What needs to be done: The data below must be returned in full and exactly.

★ ★ ★ ★

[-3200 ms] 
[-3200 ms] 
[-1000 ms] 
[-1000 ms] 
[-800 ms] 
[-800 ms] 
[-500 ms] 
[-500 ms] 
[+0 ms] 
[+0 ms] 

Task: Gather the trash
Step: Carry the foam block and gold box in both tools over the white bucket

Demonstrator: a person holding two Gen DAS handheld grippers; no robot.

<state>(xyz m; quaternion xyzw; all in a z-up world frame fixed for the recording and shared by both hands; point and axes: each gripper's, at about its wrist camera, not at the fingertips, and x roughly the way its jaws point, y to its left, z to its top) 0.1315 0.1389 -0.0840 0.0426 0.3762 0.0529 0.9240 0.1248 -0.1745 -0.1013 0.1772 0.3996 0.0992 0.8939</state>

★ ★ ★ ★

Written answer:
[-3200 ms] 
[-3200 ms] 
[-1000 ms] 
[-1000 ms] 
[-800 ms] 
[-800 ms] 
[-500 ms] 
[-500 ms] 
[+0 ms] 
[+0 ms] 

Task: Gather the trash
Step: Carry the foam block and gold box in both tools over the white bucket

Demonstrator: a person holding two Gen DAS handheld grippers; no robot.

<state>(xyz m; quaternion xyzw; all in a z-up world frame fixed for the recording and shared by both hands; point and axes: each gripper's, at about its wrist camera, not at the fingertips, and x roughly the way its jaws point, y to its left, z to its top) 0.1315 0.1389 -0.0840 0.0426 0.3762 0.0529 0.9240 0.1248 -0.1745 -0.1013 0.1772 0.3996 0.0992 0.8939</state>

The work on the exercise is done.